WORK TO BE COMPLETED:
From the first line to the last, set down the data exactly as given.

++++ DATA SECTION ++++

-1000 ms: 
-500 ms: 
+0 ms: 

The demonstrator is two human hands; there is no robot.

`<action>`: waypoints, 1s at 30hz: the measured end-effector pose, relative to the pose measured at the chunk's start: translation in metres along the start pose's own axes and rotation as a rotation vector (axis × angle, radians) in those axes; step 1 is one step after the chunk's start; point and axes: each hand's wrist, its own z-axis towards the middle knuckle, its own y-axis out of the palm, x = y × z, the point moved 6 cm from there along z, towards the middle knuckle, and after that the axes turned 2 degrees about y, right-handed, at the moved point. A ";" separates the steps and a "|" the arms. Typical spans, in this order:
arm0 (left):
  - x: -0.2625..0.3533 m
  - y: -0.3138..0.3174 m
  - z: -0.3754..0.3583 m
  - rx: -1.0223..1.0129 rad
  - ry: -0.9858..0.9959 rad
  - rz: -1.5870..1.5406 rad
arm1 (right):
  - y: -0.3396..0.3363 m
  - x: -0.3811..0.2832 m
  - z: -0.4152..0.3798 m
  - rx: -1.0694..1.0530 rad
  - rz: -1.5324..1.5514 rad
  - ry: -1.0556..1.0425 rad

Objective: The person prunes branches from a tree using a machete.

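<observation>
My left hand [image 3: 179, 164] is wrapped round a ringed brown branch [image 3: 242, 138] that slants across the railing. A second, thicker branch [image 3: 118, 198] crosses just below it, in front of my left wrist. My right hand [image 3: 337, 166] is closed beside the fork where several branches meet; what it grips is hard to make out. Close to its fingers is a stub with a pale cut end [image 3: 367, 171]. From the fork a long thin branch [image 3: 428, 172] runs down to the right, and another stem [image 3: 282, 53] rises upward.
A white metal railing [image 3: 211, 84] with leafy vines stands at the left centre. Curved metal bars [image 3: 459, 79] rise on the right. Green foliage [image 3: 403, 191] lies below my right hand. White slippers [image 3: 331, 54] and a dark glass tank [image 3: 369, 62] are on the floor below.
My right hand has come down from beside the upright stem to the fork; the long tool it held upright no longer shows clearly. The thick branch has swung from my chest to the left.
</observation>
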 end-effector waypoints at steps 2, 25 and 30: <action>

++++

REPLY:
-1000 ms: 
-500 ms: 
+0 ms: 

The demonstrator is two human hands; there is no robot.

`<action>`: waypoints, 1s at 30hz: the measured end-effector pose, relative to the pose measured at the chunk's start: translation in metres along the start pose's own axes and rotation as a rotation vector (axis × angle, radians) in those axes; step 1 is one step after the chunk's start; point and axes: each hand's wrist, its own z-axis towards the middle knuckle, its own y-axis out of the palm, x = y × z, the point moved 6 cm from there along z, towards the middle knuckle, and after that the axes turned 2 degrees about y, right-handed, at the moved point. A ";" separates the steps and a "|" the arms. Typical spans, in this order:
arm0 (left):
  - x: -0.2625..0.3533 m
  - y: -0.3138..0.3174 m
  - z: -0.3754..0.3583 m
  - rx: -1.0223..1.0129 rad
  - ry: -0.9858..0.9959 rad
  - rz: -1.5870..1.5406 rad
arm1 (right):
  - y: -0.3396..0.3363 m
  - x: -0.3811..0.2832 m
  - z: -0.4152..0.3798 m
  - rx: -1.0694..1.0530 rad
  - rz: -1.5324..1.5514 rad
  - ry: -1.0556..1.0425 rad

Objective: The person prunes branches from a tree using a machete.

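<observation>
My left hand [image 3: 179, 164] is wrapped round a ringed brown branch [image 3: 242, 138] that slants across the railing. A second, thicker branch [image 3: 118, 198] crosses just below it, in front of my left wrist. My right hand [image 3: 337, 166] is closed beside the fork where several branches meet; what it grips is hard to make out. Close to its fingers is a stub with a pale cut end [image 3: 367, 171]. From the fork a long thin branch [image 3: 428, 172] runs down to the right, and another stem [image 3: 282, 53] rises upward.
A white metal railing [image 3: 211, 84] with leafy vines stands at the left centre. Curved metal bars [image 3: 459, 79] rise on the right. Green foliage [image 3: 403, 191] lies below my right hand. White slippers [image 3: 331, 54] and a dark glass tank [image 3: 369, 62] are on the floor below.
My right hand has come down from beside the upright stem to the fork; the long tool it held upright no longer shows clearly. The thick branch has swung from my chest to the left.
</observation>
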 end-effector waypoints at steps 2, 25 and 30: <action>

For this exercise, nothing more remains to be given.